In an interactive mode “x lapw0 –p” and “x lapw2 –p” are executed MPI but “x
lapw1 –p” is stoped with following error:
w2k_dispatch_signal(): received: Segmentation fault
--------------------------------------------------------------------------
I noticed that the FFTW3 and OpenMPI installed on the cluster are both
compiled by gfortan. But I have compiled WIEN2k by intel ifort. I am not
sure whether the problem originates from this inconsistency between gfortan
and ifort.
I have checked that lapw1 has compiled correctly.
Sincerely yours,
Leila
On Fri, Apr 23, 2021 at 7:26 PM Peter Blaha <pblaha at theochem.tuwien.ac.at>
wrote:
> Recompile with LI, since mpirun is supported (after loading the proper
> mpi).
>
> PS: Ask them if -np and -machinefile is still possible to use. Otherwise
> you cannot mix k-parallel and mpi parallel and for sure, for smaller
> cases it is a severe limitation to have only ONE mpi job with many
> k-points, small matrix size and many mpi cores.
>
> Am 23.04.2021 um 16:04 schrieb leila mollabashi:
> > Dear Prof. Peter Blaha and WIEN2k users,
> >
> > Thank you for your assistances.
> >
> > Here it is the admin reply:
> >
> > * mpirun/mpiexec command is supported after loadin propper module ( I
> > suggest openmpi/4.1.0 with gcc 6.2.0 or icc )
> > * you have to describe needed resources (I suggest : --nodes and
> > --ntasks-per-node , please use "whole node" , so ntasks-pper-node=
> > 28 or 32 or 48 , depending of partition)

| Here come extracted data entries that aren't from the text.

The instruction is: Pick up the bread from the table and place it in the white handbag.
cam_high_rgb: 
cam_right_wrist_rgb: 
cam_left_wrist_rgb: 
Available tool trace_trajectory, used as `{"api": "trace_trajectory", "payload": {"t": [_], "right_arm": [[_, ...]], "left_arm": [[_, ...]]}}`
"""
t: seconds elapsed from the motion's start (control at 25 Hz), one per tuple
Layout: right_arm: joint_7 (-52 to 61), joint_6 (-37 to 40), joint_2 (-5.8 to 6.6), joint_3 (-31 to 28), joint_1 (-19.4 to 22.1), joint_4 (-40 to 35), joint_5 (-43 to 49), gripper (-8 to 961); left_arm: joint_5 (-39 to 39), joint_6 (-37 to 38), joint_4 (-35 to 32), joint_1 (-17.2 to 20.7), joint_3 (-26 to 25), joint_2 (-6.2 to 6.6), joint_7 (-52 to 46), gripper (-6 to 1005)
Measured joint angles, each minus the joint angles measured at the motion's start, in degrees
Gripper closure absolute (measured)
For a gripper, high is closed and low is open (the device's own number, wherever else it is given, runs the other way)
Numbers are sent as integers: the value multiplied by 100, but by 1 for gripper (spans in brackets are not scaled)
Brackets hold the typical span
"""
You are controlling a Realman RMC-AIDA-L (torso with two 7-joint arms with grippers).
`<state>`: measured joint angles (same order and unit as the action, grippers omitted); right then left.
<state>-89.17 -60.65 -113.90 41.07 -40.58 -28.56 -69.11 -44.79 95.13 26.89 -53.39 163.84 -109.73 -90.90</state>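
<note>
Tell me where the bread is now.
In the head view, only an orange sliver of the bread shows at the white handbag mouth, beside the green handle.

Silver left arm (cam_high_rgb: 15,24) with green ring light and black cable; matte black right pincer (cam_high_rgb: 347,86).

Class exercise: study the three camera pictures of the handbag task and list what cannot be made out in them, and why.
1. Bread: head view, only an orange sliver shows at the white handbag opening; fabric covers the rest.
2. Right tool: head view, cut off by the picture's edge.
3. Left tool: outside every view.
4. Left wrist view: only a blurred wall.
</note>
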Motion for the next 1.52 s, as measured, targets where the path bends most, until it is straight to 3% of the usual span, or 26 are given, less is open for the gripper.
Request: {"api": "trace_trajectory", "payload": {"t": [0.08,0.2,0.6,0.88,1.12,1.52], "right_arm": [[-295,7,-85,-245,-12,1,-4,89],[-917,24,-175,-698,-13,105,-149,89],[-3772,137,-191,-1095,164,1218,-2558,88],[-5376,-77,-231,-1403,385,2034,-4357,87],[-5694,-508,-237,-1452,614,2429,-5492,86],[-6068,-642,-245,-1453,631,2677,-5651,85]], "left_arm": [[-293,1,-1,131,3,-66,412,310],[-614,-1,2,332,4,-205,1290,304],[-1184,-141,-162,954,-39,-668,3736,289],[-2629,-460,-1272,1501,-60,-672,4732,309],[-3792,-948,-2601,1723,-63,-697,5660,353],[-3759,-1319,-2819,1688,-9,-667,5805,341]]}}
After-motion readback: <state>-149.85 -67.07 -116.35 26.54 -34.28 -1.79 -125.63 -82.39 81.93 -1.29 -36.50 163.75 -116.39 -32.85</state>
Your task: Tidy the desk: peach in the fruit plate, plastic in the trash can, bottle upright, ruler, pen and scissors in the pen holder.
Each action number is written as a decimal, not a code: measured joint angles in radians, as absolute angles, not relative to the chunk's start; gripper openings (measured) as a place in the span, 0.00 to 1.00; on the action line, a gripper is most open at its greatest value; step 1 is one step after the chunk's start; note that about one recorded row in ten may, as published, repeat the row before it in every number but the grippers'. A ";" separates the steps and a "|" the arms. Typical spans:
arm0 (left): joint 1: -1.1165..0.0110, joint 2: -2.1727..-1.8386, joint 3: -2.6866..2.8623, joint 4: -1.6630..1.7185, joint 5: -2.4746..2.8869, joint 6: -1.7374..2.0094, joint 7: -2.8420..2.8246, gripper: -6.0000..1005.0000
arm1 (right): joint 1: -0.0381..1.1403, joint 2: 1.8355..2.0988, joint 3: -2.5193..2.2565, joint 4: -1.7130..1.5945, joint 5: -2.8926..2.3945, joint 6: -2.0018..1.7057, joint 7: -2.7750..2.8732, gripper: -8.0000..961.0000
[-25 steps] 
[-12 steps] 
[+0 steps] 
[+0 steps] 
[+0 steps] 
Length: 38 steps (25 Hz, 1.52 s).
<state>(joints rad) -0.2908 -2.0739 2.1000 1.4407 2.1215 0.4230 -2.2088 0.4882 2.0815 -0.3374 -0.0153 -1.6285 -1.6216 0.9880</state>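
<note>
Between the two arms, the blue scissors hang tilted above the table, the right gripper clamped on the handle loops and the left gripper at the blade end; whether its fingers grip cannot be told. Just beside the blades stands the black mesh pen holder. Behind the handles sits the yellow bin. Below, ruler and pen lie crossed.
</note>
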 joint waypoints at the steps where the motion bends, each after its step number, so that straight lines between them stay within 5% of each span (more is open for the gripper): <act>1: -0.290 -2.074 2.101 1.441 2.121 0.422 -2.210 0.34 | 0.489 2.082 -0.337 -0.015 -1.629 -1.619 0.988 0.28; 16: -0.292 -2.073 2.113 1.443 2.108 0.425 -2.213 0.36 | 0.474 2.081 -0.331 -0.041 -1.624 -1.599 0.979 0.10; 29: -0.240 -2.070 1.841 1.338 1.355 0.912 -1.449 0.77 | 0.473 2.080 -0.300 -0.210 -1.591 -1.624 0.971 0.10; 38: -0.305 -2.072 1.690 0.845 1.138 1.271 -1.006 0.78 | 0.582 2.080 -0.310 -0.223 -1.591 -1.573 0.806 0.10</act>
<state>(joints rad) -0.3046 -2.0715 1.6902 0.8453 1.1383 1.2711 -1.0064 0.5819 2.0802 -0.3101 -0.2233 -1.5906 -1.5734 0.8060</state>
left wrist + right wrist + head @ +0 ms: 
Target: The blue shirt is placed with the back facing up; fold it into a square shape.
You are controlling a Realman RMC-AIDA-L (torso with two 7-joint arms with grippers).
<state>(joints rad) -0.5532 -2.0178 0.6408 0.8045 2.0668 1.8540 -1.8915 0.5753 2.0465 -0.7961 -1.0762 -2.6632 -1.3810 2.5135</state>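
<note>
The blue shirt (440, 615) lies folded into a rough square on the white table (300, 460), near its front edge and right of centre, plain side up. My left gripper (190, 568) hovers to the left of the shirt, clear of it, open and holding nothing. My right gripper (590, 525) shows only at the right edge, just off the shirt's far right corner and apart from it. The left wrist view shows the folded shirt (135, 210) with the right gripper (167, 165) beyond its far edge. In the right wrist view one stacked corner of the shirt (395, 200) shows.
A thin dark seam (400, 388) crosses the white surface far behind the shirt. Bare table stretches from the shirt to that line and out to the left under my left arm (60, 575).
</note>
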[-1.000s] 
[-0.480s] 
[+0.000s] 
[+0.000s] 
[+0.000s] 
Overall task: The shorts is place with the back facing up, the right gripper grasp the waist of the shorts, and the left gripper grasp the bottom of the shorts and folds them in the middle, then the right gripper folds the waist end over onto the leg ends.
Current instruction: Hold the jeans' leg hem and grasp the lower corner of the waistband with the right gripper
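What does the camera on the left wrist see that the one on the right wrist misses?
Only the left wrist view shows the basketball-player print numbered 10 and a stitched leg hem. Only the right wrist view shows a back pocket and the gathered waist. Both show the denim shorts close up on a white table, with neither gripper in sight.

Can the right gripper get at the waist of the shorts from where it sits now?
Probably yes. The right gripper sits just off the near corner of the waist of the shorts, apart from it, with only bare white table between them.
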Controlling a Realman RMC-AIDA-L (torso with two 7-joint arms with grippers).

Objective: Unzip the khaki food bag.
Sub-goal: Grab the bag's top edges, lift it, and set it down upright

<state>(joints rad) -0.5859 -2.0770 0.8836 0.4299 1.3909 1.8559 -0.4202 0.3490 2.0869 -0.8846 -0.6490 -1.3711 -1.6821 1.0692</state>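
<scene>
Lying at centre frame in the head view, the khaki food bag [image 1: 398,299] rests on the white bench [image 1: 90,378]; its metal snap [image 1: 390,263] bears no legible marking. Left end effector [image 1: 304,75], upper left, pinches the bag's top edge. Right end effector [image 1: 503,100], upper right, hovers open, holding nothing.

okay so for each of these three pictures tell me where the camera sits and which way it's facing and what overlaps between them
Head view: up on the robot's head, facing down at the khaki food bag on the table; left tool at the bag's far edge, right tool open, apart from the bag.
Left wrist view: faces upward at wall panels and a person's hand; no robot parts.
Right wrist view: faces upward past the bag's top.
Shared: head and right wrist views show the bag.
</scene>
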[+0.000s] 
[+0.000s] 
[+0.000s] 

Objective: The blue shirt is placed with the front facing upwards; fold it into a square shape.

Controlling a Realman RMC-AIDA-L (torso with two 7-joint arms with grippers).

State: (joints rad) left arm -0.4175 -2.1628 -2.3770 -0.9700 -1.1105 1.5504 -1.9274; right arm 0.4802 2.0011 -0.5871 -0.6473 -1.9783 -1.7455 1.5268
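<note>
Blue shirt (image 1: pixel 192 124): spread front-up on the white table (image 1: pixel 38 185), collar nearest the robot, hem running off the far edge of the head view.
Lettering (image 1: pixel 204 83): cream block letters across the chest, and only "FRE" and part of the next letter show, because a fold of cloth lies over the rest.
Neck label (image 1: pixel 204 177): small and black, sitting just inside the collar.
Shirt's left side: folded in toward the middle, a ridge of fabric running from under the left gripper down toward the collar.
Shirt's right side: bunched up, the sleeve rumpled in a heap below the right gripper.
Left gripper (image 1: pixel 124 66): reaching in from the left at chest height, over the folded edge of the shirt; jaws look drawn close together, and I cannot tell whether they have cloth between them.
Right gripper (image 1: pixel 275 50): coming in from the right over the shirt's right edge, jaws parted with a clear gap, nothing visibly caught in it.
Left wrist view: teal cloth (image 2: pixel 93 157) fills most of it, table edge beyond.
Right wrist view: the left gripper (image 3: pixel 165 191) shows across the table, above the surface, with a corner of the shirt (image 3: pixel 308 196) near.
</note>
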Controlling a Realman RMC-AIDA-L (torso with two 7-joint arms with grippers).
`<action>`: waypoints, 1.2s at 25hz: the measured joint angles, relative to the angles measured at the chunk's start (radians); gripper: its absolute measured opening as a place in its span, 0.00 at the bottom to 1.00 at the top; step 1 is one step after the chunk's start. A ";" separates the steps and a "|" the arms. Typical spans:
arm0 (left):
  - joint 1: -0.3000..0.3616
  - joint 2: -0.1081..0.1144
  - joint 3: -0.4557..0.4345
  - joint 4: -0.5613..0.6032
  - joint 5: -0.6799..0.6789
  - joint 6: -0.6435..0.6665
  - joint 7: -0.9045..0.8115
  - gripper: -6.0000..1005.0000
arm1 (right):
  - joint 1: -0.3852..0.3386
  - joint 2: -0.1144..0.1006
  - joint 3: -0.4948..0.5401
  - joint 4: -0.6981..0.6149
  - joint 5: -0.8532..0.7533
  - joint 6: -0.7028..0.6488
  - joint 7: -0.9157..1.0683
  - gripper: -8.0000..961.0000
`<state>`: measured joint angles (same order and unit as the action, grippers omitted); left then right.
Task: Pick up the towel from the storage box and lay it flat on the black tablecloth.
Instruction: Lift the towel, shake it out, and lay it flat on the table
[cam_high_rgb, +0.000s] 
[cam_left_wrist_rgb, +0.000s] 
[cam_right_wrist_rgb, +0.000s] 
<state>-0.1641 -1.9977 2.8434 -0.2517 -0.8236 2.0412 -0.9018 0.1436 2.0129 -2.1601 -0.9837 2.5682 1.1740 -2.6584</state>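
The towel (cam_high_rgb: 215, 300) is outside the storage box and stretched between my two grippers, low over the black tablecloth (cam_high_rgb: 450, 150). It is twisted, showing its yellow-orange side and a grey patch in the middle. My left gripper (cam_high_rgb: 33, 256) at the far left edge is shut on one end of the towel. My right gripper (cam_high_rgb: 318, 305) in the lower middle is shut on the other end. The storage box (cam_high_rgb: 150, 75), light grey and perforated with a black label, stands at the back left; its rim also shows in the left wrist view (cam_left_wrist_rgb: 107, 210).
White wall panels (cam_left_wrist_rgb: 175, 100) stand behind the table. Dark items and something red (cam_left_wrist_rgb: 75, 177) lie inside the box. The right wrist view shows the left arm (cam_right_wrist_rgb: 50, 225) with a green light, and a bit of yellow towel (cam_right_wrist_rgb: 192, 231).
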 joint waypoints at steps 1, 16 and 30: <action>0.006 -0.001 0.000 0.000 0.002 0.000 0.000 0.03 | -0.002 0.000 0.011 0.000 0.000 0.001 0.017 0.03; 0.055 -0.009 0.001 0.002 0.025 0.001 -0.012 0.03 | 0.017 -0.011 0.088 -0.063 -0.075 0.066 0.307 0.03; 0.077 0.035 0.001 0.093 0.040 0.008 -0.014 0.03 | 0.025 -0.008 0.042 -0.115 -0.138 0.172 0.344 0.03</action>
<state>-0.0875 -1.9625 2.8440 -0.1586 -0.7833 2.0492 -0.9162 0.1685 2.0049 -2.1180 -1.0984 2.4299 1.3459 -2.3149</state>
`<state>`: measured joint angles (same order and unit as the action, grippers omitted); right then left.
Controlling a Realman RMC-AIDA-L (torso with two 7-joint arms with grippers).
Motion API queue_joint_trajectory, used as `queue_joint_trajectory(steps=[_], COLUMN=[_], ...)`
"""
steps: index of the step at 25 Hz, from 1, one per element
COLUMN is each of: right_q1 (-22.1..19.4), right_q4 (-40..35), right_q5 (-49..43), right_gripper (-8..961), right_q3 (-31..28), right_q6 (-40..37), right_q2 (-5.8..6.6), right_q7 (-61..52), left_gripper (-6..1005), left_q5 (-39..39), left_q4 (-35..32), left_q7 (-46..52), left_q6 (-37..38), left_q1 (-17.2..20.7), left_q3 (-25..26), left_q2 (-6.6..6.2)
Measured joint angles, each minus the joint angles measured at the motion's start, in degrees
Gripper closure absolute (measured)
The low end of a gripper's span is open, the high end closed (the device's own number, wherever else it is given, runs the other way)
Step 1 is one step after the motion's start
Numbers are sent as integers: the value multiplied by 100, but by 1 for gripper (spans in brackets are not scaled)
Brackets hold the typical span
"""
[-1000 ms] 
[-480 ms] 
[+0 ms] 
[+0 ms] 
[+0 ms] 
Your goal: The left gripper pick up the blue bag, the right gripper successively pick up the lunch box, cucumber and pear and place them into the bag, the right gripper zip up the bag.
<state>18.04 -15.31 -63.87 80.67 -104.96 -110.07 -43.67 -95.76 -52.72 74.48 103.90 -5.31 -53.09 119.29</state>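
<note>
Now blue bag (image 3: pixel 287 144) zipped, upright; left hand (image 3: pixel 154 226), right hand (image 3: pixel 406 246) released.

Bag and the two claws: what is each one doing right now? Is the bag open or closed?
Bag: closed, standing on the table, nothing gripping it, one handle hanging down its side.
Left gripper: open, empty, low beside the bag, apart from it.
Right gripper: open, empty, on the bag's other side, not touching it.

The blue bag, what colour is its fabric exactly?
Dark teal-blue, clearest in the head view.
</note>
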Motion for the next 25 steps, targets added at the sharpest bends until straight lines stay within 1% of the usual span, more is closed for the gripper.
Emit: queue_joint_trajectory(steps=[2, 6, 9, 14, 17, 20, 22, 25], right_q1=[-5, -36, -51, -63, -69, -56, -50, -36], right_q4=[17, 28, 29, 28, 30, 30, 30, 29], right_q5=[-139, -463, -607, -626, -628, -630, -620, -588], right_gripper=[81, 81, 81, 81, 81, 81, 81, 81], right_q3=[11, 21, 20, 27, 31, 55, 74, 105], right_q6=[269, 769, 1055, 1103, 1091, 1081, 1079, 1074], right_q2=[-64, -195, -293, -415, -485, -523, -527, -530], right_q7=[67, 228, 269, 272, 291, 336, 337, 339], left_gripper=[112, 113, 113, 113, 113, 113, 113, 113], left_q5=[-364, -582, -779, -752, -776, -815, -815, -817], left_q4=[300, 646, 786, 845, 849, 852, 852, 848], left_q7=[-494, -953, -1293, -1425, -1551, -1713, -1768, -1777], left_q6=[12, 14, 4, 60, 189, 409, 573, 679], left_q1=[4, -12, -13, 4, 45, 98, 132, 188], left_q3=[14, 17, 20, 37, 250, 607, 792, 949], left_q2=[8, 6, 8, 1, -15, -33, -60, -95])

> > * Yes, our cluster have "tight integration with mpi" but the
> > other-way-arround : our MPI libraries are compiled with SLURM
> > support, so when you describe resources at the beginning of batch
> > script, you do not have to use "-np" and "-machinefile" options for
> > mpirun/mpiexec
> >
> > * this error message " btl_openib_component.c:1699:init_one_device" is
> > caused by "old" mpi library, so please recompile your application
> > (WIEN2k) using openmpi/4.1.0_icc19
> >
> > Now should I compile WIEN2k with SL or LI?
> >
> > Sincerely yours,
> >
> > Leila Mollabashi
> >
> >
> > On Wed, Apr 14, 2021 at 10:34 AM Peter Blaha
> > <pblaha at theochem.tuwien.ac.at <mailto:pblaha at theochem.tuwien.ac.at>>
> wrote:
> >
> > It cannot initialize an mpi job, because it is missing the interface
> > software.
> >
> > You need to ask the computing center / system administrators how one
> > executes a mpi job on this computer.
> >
> > It could be, that "mpirun" is not supported on this machine. You may
> > try
> > a wien2k installation with system "LS" in siteconfig. This will
> > configure the parallel environment/commands using "slurm" commands
> like
> > srun -K -N_nodes_ -n_NP_ ..., replacing mpirun.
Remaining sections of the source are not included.